Other increases in funding mostly for public schools include:

  • $12 million aimed at addressing the challenges of rural school districts, which often have declining enrollment and higher-than-average student transportation costs;
  • $9 million to improve special education in public schools, including providing grants to schools to help students transition to higher education or employment;
  • $9 million to public and private schools to buy personal electronic devices for students. The state will pay schools $125 for every ninth grader, an amount that must be matched by the school. The resources cannot be used to provide broadband services;
  • $7 million to improve mental health services in public and private schools; and
  • $5 million in new resources for Milwaukee Public Schools, districts that receive the lowest grade on school report cards, and private voucher schools in either of those districts.

More Money for Public Schools

The budget increases per-student payments to private schools participating in the state’s voucher program and charter schools not under control of a school board by $217 in the first year of the budget and $434 in the second year, slightly more than the per-student increase for public schools.

The budget expands eligibility for school vouchers by increasing the family income ceiling for participating students and watering down limits that determine whether students who already attend private schools may receive publicly-funded tuition vouchers. These changes will redirect $14 million from public school districts to private schools over the course of the budget.

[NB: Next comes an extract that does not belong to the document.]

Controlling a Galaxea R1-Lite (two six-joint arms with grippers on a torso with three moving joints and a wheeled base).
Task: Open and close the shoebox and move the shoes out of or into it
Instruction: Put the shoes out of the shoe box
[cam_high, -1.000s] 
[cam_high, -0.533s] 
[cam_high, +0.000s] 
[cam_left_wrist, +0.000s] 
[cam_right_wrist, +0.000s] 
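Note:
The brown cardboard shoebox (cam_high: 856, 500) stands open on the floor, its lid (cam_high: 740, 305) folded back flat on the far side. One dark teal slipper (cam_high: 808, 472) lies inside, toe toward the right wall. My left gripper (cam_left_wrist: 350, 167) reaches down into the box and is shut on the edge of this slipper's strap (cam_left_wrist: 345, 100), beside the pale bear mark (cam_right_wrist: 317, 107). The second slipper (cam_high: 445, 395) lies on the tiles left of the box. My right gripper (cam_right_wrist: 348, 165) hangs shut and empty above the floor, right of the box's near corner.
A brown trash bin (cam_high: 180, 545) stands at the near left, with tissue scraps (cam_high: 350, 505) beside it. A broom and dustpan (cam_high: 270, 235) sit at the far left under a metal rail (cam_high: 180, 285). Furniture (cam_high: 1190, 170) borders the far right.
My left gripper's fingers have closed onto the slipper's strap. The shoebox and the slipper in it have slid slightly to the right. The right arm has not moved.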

Expanding Property Tax Cuts

The budget includes two tax cuts related to education:

  • A $73 million property tax cut delivered by requiring most schools districts to cut taxes. The budget includes an increase in the general state aid distributed through the funding formula in the second year of the budget, but does not raise the state-imposed cap on the amount of revenue that school districts are allowed to raise though a combination of state aid and local property taxes. The result is that most districts will be forced to cut taxes by the same amount of the increase they received in general state aid. The $636 million total in new funding for schools includes this $73 million property tax cut, even though it does not result in additional resources for schools.
  • An $87 million property tax cut delivered through the School Levy Tax Credit, which is applied directly to the property tax bills of property owners. This credit lowers the property tax bills of all owners of Wisconsin property, including industrial and commercial property. Property owners do not have to live in Wisconsin to receive the credit, and there is not an income ceiling for receiving the credit.

Other Changes to Education

The budget includes other changes that will affect K-12 education, including:

  • Eliminating the ability of school districts to exceed their state-imposed budget caps in order to fund energy efficiency improvements, and limiting when school referendums can be held;
  • Expanding the ability of organizations other than school boards to establish charter schools, lifting restrictions on where those schools are located, and removing a requirement that charter school authorizers adhere to principles set out by the National Association of Charter School Authorizers;
  • Making it easier for wealthier communities in the Racine Unified School District to split off and create their own districts; and
  • Prohibiting municipalities from obtaining land from owners who do not want to sell, in order to build sidewalks or bike paths. Education advocates have said that restricting the ability of municipalities to build safe pathways for children to get to school will raise transportation costs for districts.